Greeks dying from financial despair

10/19/2011 21:48

EuroNews:  No vessels have been entering or leaving Athens’ main port, Piraeus, frozen by strikes. With many people sinking into serious depression. A ferry ticket seller talked about real and symbolic paralysis.

Antonios Kafouros said: “We try to sell but we can’t. There is no people. They want to go to their destinations, but they can’t go. Everybody is crazy. All the people.”
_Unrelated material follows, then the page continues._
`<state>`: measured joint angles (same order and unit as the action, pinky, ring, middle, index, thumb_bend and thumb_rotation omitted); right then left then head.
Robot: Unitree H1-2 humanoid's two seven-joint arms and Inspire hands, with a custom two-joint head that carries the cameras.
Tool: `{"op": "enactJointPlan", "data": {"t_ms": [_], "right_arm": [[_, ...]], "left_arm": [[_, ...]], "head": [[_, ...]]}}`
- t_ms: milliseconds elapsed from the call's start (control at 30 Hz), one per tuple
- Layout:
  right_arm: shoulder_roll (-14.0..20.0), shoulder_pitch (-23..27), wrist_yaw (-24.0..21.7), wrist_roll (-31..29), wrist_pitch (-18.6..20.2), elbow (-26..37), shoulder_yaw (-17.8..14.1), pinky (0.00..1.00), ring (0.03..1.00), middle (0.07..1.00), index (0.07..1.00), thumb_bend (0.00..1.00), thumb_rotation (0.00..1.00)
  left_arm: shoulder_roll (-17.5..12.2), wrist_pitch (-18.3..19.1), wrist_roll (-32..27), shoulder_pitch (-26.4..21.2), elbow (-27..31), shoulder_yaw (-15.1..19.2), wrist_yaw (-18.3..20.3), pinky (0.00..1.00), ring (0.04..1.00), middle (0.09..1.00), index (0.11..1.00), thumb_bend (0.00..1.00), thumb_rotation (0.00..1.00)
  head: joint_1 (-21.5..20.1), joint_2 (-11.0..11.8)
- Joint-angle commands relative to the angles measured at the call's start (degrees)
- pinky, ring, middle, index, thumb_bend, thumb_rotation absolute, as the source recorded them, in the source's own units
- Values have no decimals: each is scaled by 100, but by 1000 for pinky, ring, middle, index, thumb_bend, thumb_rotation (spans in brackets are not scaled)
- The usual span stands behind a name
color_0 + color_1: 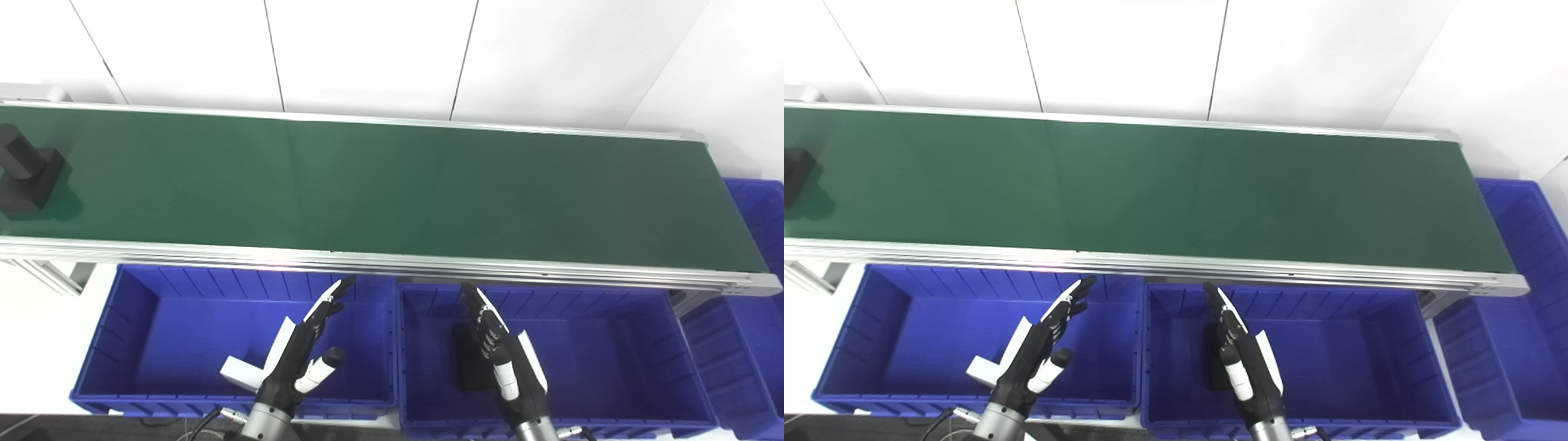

Many Greeks are exhausted from the sustained anger, demanding solutions for their complaints. Typical of those under severe stress is Vassiliki Angelatou, a researcher with the geological institute for 24 years. She has seen her salary reduced by a third recently, and austerity measures are about to cut it in half. She wondered about her family’s future in Greece.

Angelatou said: “You stop spending on anything because you don’t know how the next day will dawn. It’s not just the wage cuts. It doesn’t stop there. It’s the uncertainty of what else tomorrow will bring, because every day something new is announced.”

Relatively middle income families are bearing the brunt of new taxes. Each development feels more unjust than the last.

Angelatou complained: “You work for so many years and you feel deeply insulted. What is happening is really unfair, to everyone. You ask yourself why? Especially when you don’t see any result.”

From the knock-on effects of financial stress, the incidence of psychological illness in Greece is growing alarmingly, just as real as physical illness, said hospital doctor George Bouras: “There are unemployed people who have difficulty sleeping. Others can’t eat. Others have lost all motivation. They have trouble doing anything. There are gravely depressed people.”

A newly-published study by British medical journal The Lancet looks at the rise in numbers of Greeks killing themselves. Its co-author referred to sources in Greece.

Alexandre Kentikelenis, a sociologist at Kings College, Cambridge, said: “We have been able to find reports by the minister of health and other officials quoting a 25 percent rise in suicides in 2010 and a 40 percent rise in the first half of 2011.”

The study also points to a 50 percent rise in people getting HIV, mostly linked to drug use, and some thought to be deliberate attempts to qualify for welfare benefits.